Daily Science Report 16 -- Monday, 27 December 2010


Site U1372 on 26.5°S Guyot 26° 29' 35.9988" S, 174° 43' 45.0012" W
Louisville Seamount Trail
0 m above sea level

Cores U1372A-21R (145.0-149.2 mbsf), -22R (149.2-156.2), -23R (156.2-161.0), -24R (161.0-165.8), and -25R (165.8-170.6) were retrieved with and average recovery of only 28%. The low recovery rate is most likely caused by the heterogeneous nature of the rocks containing both soft and hard intervals. The core catcher (device at the end of the core barrel that prevents the core from falling out) got jammed several times by individual hard clasts thereby preventing further material to enter.

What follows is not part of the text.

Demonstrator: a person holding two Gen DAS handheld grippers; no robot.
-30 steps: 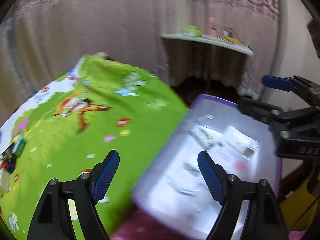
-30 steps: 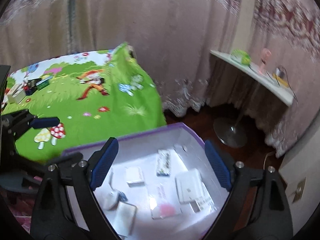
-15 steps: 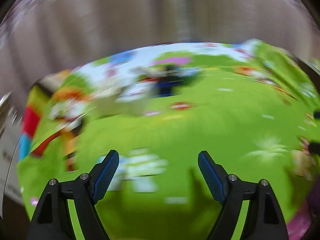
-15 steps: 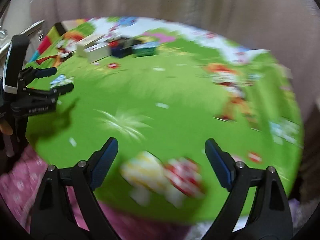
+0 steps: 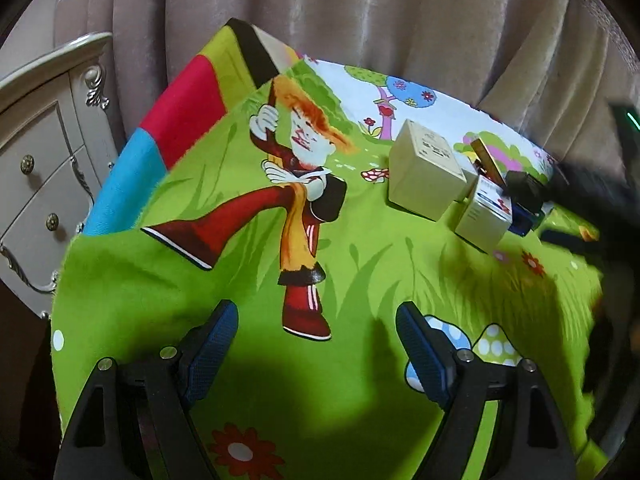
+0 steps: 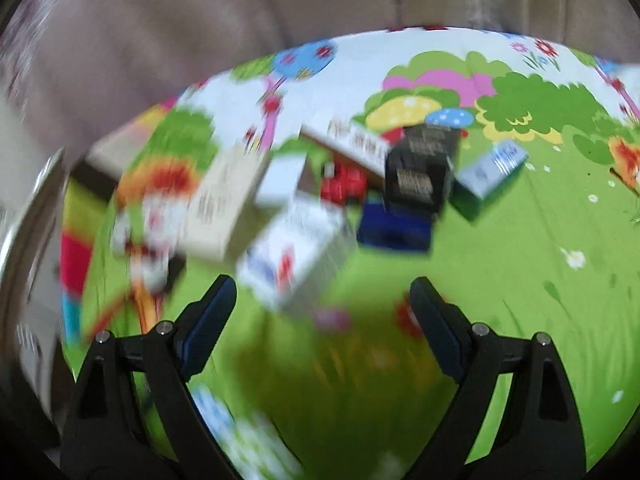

Cores U1372A-21R to -25R are composed of a volcanic breccia with larger, boulder-size and very fresh, plagioclase-phyric clasts and a greenish, sand-size matrix that appears to be sedimentary (a 2 cm-size interval shows apparently cross-bedding structures). Some clasts exhibit thin altered glass margins. Meanwhile the investigation of the carbonate-cemented clastic conglomerate/breccia succession between Core U1372A-4R and -8R continues. This interval (13.5- 45.6 mbsf), located between the uppermost thin layer of pelagic Pliocene to recent sediments and the igneous basement (lava flows) of the seamount, obviously contains material from the late stage of volcanism at this site. The paleontologist are trying hard to further constrain a more specific age for the micritic limestone matrix which is currently only identified as “mid to late Cretaceous”. However, doing this by investigating thin sections that arbitrarily cut through the foraminifer fossils and reveal no sight of the smaller nannofossils (much smaller than the thickness of a thin section) proved to be a difficult or even impossible task.